Llevó las manos a su frente, tirando hacia atrás los mechones plateados de su cabello grasiento por el descuido personal, usando la fuerza suficiente como para experimentar alguna clase dolor antes de morir. Los deseos de gritar los contuvo a duras penas, gruñendo entre sollozos para que nadie que transitara de casualidad en medio ese bosque lo escuchara.

Miró una vez más hacia abajo, preparándose para saltar y acabar con todo de una vez. Soltó su cuerpo, relajándolo a pesar de sus propios titubeos, deseando, de alguna forma impedirse a sí mismo tomar esa decisión.

Un suave ladrido bailó por sus oídos aunque prefirió ignorarlo de la misma forma en la que había estado ignorando cada uno de los sonidos y sensaciones ambientales que lo rodeaban. Un repentino tirón en la basta de sus pantalones lo hizo caer hacia atrás sin siquiera darle tiempo para detenerse, ahogándose en su propio llanto mientras golpeaba el suelo de tierra con su trasero.

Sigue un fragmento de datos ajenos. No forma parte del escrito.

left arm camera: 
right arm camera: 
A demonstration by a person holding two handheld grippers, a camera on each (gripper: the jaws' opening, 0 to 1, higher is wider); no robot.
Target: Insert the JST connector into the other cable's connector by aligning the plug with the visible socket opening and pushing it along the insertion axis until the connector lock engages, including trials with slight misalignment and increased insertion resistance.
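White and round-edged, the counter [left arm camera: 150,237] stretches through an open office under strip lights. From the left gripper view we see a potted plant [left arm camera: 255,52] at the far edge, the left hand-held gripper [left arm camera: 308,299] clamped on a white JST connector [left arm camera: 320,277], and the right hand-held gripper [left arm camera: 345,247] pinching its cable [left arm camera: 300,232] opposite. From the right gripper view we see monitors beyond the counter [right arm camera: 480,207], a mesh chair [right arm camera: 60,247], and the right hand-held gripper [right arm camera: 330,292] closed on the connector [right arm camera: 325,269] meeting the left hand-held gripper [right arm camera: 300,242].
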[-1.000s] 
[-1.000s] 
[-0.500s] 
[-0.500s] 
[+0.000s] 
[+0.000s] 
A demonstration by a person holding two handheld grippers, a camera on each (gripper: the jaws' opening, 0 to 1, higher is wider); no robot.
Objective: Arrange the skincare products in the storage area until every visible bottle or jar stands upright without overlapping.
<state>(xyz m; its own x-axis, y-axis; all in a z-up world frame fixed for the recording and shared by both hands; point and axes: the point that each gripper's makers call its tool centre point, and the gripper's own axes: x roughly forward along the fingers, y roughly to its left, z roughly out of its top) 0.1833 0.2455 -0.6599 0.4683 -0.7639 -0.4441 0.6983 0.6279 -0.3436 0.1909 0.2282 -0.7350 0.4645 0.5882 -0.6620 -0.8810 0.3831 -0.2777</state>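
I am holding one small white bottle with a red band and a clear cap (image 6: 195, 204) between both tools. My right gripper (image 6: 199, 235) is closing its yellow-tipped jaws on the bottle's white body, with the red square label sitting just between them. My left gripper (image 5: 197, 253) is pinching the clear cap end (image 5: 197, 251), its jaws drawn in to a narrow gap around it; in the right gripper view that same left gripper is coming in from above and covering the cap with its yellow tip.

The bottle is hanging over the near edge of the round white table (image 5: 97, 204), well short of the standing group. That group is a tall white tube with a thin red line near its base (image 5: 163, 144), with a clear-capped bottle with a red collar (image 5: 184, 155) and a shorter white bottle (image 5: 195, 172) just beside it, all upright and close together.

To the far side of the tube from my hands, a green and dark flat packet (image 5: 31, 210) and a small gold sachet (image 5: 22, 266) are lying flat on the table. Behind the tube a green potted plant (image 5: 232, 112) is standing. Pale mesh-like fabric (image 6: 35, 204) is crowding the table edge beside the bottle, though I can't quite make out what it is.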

El suave olfateo de un can lo hizo volver en sí, viéndose acostado en una cama en medio de las penumbras con un perro encima suyo lamiendo su cara desesperadamente. Cientos de dudas lo invadieron al instante, preguntándose por ejemplo, dónde estaba, qué hacía allí o qué había sucedido después de que su propia cobardía le impidiera saltar al vacío.